家に持って帰ると、「またこんなモノ捕ってきて!」と面倒くさがられるのでいつも浜で食べていた。

ロープや船のチェーンや桟橋に団子状にぶら下がっている牡蠣は捕りやすかった。

牡蠣の養殖はこの方法をとっている。

 

とにかく牡蠣は一年中好きなだけ食べられた。

そのせいか大人になった今も、牡蠣だけはどうしてもお金を出してまで買う気にはなれない。

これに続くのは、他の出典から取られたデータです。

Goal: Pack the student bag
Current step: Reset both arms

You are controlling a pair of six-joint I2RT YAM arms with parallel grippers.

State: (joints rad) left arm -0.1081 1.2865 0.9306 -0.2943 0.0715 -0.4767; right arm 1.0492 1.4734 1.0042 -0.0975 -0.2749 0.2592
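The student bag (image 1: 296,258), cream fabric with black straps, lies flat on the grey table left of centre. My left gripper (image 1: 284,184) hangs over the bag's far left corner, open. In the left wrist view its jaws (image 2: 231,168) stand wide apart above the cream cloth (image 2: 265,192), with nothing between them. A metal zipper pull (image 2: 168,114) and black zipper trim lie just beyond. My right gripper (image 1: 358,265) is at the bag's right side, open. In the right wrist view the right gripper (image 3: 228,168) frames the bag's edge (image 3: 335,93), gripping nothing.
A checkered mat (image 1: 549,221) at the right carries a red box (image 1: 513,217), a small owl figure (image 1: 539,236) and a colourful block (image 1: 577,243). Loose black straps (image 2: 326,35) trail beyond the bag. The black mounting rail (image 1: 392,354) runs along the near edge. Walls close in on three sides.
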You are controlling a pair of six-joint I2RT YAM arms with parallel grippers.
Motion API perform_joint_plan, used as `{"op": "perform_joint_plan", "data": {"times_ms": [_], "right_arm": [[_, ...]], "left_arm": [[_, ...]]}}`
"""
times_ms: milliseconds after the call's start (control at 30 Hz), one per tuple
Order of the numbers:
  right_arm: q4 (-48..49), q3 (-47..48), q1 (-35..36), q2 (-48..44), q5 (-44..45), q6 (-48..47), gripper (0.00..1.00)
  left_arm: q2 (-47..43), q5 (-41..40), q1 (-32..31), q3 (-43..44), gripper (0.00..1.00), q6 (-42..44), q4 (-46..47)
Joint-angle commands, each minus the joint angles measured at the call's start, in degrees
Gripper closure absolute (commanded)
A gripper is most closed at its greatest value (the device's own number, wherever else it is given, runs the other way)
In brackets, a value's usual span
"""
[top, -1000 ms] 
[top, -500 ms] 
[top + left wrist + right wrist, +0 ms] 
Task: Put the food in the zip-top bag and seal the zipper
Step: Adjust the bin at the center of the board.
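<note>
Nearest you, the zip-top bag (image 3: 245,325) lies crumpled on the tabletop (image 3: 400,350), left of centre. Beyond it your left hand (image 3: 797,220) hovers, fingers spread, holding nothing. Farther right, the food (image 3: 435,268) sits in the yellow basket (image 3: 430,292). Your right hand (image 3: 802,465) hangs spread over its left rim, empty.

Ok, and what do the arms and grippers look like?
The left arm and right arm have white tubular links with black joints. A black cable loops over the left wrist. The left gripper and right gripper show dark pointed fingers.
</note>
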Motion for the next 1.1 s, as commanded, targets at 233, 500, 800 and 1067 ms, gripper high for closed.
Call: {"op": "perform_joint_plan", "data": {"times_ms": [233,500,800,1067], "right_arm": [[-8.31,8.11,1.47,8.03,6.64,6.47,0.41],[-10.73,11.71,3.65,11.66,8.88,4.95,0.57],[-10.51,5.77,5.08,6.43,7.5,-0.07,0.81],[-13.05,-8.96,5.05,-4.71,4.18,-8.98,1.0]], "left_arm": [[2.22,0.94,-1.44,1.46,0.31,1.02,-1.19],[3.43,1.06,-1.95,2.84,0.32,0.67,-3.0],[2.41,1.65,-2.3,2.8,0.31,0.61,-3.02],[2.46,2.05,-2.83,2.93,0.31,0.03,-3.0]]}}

牡蠣はアサリと同じように内湾などの養分の豊富な海に多く、外洋には少ない。

豊かな森から流れ込む河口を持つ湾内には太った牡蠣が育つ。

 

磯観察の案内中、「これが牡蠣です」と言うと、「エ~!?」と皆が驚く。

割って見せると、「牡蠣だ!牡蠣だ!」と目を輝かせる。

 

冬に、牡蠣を知らないという家族を連れて浜で牡蠣拾いをした。

野球ボールくらいの石に、大小4個くらい付いている牡蠣も石ごと拾った。

それをそのまま一斗缶に入れて、フタをして火にかけると、牡蠣から適当な水分が出て蒸し焼きになる。少し口が開いたら出来上がり。野趣溢れる料理で食べ放題だ。

石ごと皿に乗せ大きいのから順番に食べる。

 

中には何年目かわからない濃厚な味の牡蠣もある。小粒だが磯の香りが強くて美味しい。

市販のセル牡蠣の剥き方も、習えば驚くほど簡単で、自分で出来た時、感激する人が多い。

天然のカキだと形が不揃いで剥くのは難しい。天然物は野趣溢れる食べ方がいい。

 

内湾沿いの道路からは獲り尽くせない程牡蠣が見える場所が多い。

白いものがたくさんついているから注意して見ればすぐに牡蠣だとわかる。